[ABOUT THIS TASK]: Could you work out how many lines in the material below hold the word "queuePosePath"? Give only the number in reply.

[MATERIAL PROVIDED]:
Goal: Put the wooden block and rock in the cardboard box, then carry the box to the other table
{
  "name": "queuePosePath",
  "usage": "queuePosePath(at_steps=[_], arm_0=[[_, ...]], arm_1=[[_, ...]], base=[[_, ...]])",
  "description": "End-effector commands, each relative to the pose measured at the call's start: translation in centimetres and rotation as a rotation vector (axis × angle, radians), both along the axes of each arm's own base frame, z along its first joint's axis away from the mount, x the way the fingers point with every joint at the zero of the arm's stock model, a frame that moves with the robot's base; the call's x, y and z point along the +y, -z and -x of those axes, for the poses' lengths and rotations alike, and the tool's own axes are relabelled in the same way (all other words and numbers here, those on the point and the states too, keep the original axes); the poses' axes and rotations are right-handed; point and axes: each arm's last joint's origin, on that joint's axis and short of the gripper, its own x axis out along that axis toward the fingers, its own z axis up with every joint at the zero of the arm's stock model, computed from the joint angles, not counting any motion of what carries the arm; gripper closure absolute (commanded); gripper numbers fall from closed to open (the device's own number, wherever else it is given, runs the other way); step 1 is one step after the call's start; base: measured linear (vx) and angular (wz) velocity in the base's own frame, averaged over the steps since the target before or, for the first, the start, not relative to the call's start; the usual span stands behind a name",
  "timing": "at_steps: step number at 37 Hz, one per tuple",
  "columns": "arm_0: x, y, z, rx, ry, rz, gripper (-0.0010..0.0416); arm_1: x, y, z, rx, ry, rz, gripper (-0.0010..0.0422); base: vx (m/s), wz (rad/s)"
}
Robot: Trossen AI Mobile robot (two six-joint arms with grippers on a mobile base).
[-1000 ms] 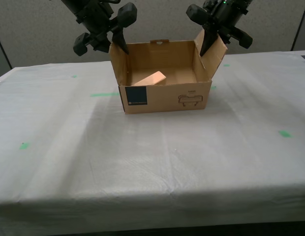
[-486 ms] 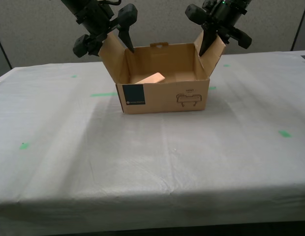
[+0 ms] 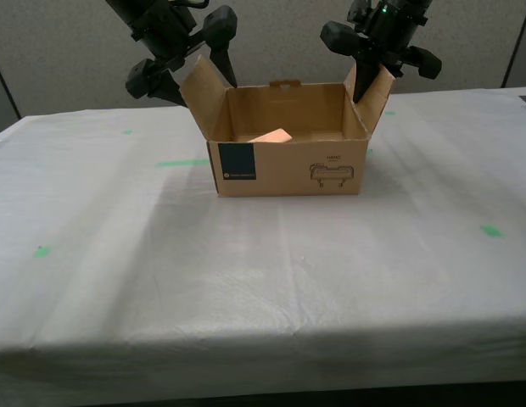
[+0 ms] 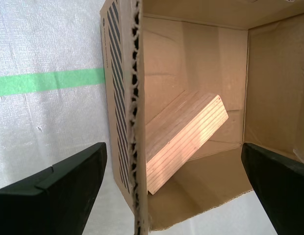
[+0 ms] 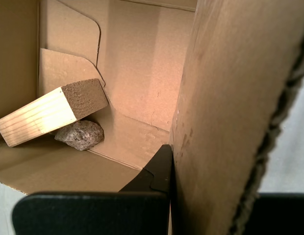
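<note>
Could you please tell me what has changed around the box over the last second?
The cardboard box shifted slightly toward the exterior view's right and turned to sit square and level. Its flap on the exterior view's left splayed outward, with my second claw open astride it. My first claw stayed clamped on the opposite flap. The wooden block still leans inside, and the cloth-covered table is unchanged.

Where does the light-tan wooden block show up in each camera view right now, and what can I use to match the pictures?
Exterior view: light-tan wooden block peeks over the brown cardboard box's front wall.
Second wrist view: it lies tilted across the box floor, beside the corrugated flap edge.
First wrist view: block leans over the rough grey-brown rock.
Shared landmark: the box's inner walls around the block.
</note>
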Motion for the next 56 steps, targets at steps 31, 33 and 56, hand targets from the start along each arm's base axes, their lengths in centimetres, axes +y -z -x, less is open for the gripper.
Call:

[EXPECTED ANSWER]: 2